Findpixels

Findpixels... one of the prettiest blobs of code. They convert an x and y position to a pointer and bitmask of the pixel on screen (with screen width of 128 pixels and screen at $FC00, i.e. TI-85 and 86). And why try to make your own when it'll probably not even be half as good as one of these. Choose your flavour and enjoy.

  time size registers destroyes notes
ÜBERoutine 203
726
24
23
(d,e) to hl:a b smallest; b=0
CLEM's #1 131 28 (b,c) to hl:a - perfect balance
CLEM's #2 127 35 (b,c) to hl:a bc -
ZAPO 105 40 (c,b) to hl:a de needs mem at $8700
Eble-Yopp-Yopp.. 122 34+ (e,d) to hl:a c code alignment
Edited Eble-Yopp 127 35 (b,c) to hl:a de hl minus $FC00
Yopp's 1391 34 (b,c) to hl:a bde don't use!

Yopp's

Right.

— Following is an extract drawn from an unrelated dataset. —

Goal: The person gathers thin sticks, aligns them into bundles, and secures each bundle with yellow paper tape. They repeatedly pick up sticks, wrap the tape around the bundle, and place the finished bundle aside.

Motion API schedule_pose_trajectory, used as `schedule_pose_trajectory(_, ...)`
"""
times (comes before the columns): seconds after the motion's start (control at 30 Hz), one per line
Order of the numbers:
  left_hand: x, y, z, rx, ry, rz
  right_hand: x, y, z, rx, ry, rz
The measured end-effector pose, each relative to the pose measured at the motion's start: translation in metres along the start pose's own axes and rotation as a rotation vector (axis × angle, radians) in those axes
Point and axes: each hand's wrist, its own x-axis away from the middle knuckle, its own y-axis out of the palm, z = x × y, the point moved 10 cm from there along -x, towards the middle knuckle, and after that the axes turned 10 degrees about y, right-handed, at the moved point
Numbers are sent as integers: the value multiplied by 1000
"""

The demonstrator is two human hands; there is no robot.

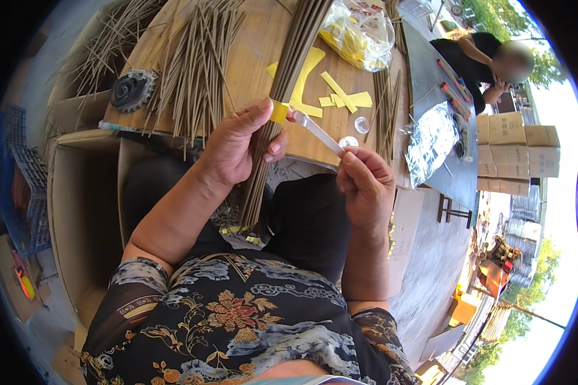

Let's start with this one... Any my first findpixel should be better than this. What does he do? He multiplies by adding 16 y times. One of the worst ideas thinkable (at least add y 16 times, but don't do that neither.) Close your eyes and scroll down.

;---------------------------------------------------------------------
;  Routine by James Yopp
;
;  134-2647 cycles - 34 bytes
;  (b,c) to hl:a - destroyes: bde
;---------------------------------------------------------------------

FindPixel:  ; ©1997 James Yopp. If you use it, leave this comment in the source
	push bc
	ld h,$FC
	srl b
	srl b
	srl b
	ld l,b
	ld b,c
	ld de,16
	xor a
BLoop:
	add hl,de
	cp b
	jr z,XitLoop
	dec b
	jr BLoop
XitLoop:
	pop bc
	ld a,b
	and %00000111
	ld b,a
	inc b
	ld a,%00000001
ALoop:
	rrca
	djnz ALoop
	ret

Eble-Yopp-Yopp...

Onwards, to another Yopp routine, but the addition of a few Ebles makes it a lot better! As far as I know, this one's the most commonly used. Probably because it looks so cool with the .org displacement-thingy. If only users knew what it means. For it means you have to place it at exactly right in your program, or it'll grow in size. Not very handy. It is fast though. Just the zapo routine is faster, but this one is easier. Conclusion: for the fastest "easy" routine take this one. Just check the placement.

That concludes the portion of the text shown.